2. The method for automatically generating thin coatings based on target ontological triangular facet metadata according to claim 1, characterized in that, The method for calculating the unit normal vector of each triangular facet in step 2 is as follows: the data of the body triangular facet read in step 1 contains the vertex numbering information of the three vertices of the body triangular facet and... The coordinates of the three vertices of the triangle are given. , , ,use , , Using the coordinates of the vertices, calculate the edge vectors. and Then, the unit normal vector of the triangular facet element is calculated. .
3. The method for automatically generating thin coatings based on target ontological triangular facet metadata according to claim 2, characterized in that, In step 3, iterate through all vertices, and store the unit normal vectors of each triangle containing the i-th vertex as matrices. The column vectors are as follows: There exist Given a set of vertices of a triangle, iterate through these vertices and, according to step 2, find the number of triangles containing the i-th vertex. and to obtain The unit normal vectors of each triangular element are stored sequentially as matrices. column vectors, matrices The size is .
4. The method for automatically generating thin coatings based on target ontological triangular facet metadata according to claim 1, characterized in that, In step 5, the new vertices are used to generate triangular face metadata about the coating, as follows: Based on the required coating thickness, the coordinates of the vertices of the coating element corresponding to each vertex of the body triangle are obtained; let vertex i be labeled as... The coordinates are The coating thickness is Move vertex D along the unit movement vector Move to Then add a new vertex (i+ ) label coordinates for: (3) We find i = 1, 2, ... Unit movement vector of each vertex Moving thickness The coordinates are determined according to the vertex index of the body triangle element. , , Construct a new triangular element, whose vertices are numbered as ( , , This information, along with the original triangular element information, generates new triangular element metadata, resulting in triangular element metadata containing the coating.

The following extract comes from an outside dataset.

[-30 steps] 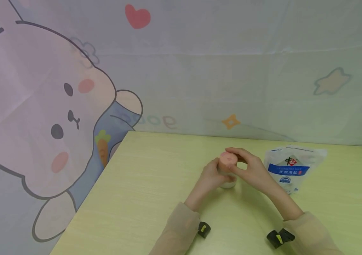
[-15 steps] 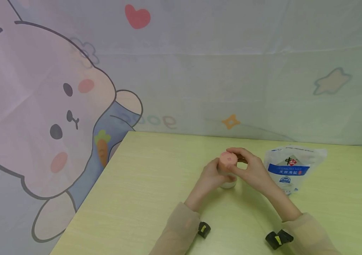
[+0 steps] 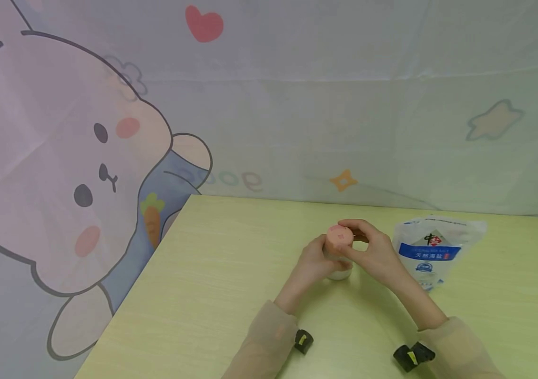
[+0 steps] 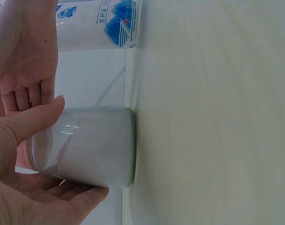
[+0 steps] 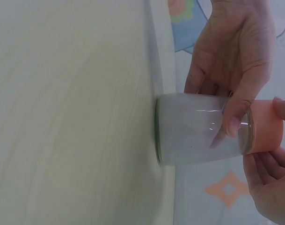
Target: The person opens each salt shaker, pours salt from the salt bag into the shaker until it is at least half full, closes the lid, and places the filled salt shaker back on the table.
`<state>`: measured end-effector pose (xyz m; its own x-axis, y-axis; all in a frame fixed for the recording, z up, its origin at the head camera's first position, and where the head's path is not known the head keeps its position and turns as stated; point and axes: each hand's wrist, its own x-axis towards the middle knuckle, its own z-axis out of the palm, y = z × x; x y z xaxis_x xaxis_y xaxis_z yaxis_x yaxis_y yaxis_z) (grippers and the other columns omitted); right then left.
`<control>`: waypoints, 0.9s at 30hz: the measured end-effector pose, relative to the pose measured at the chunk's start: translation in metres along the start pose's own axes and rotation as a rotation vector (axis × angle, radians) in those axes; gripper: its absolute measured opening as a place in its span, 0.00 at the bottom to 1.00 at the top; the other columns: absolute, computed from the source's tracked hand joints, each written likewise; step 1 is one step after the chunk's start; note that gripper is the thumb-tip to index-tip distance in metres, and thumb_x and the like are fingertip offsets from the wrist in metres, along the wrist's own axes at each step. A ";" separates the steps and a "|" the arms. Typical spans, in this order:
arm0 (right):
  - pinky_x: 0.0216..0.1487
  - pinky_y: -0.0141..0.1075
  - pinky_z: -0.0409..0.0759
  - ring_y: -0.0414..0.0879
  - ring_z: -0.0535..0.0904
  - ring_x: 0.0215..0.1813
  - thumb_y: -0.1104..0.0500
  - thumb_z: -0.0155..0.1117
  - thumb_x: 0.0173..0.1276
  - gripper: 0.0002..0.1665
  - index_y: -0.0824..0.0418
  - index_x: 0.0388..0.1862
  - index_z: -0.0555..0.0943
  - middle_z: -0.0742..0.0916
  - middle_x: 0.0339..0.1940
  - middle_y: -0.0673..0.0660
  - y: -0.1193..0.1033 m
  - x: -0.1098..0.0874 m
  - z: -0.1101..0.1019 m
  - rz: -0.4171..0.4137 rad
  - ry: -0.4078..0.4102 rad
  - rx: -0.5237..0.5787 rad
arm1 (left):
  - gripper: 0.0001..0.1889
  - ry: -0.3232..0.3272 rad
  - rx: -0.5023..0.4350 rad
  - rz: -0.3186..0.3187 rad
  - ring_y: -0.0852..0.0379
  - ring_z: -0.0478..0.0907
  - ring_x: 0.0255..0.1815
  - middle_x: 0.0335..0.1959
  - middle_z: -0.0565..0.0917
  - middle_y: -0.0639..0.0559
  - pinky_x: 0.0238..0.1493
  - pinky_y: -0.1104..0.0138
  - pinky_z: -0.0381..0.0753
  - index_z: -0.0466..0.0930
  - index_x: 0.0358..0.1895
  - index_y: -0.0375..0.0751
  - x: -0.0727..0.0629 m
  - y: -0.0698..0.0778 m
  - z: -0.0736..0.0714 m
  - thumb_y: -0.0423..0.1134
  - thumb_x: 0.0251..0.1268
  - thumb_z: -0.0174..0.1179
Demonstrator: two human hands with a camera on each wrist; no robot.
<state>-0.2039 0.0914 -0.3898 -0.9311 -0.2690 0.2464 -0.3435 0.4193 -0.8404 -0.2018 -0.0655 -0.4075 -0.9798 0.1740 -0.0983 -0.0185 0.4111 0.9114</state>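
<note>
A clear glass jar [image 3: 339, 275] with whitish contents stands upright on the table, capped by a peach-pink lid [image 3: 337, 235]. My left hand [image 3: 315, 262] grips the jar's body, its thumb and fingers on opposite sides, as the left wrist view shows on the glass [image 4: 98, 147]. Up top, my right hand [image 3: 374, 253] holds the lid between thumb and fingers. In the right wrist view the lid [image 5: 265, 126] sits on the jar's mouth, and the jar's base [image 5: 163, 131] touches the table. Whether the lid is tight cannot be told.
Right of the jar, a white and blue bag of sea salt [image 3: 427, 255] stands upright on the pale yellow table [image 3: 212, 263]. Behind hangs a printed cloth [image 3: 297, 105] with a cartoon rabbit. Black wrist devices [image 3: 408, 358] show near both sleeves.
The right wrist has shifted very slightly left, and the mark on the lid's top looks turned a little. My left hand and the jar hold the same place.
</note>
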 end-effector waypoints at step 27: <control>0.56 0.50 0.78 0.59 0.77 0.58 0.53 0.68 0.63 0.34 0.61 0.66 0.70 0.79 0.60 0.63 -0.004 -0.004 0.005 0.035 0.016 0.007 | 0.32 0.013 0.091 0.005 0.47 0.77 0.58 0.56 0.80 0.44 0.57 0.56 0.78 0.71 0.59 0.38 0.002 0.003 0.000 0.39 0.48 0.71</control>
<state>-0.1983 0.0866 -0.3894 -0.9445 -0.2402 0.2241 -0.3095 0.4218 -0.8522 -0.2037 -0.0637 -0.4046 -0.9824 0.1649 -0.0877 0.0043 0.4896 0.8719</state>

5. An electronic device comprising a memory, a processor, and a computer program stored in the memory and executable on the processor, characterized in that, When the processor executes the program, it implements the steps of the method as described in any one of claims 1-4.
6. A computer-readable storage medium having a computer program stored thereon, characterized in that, When the program is executed by the processor, it implements the steps of the method as described in any one of claims 1-4.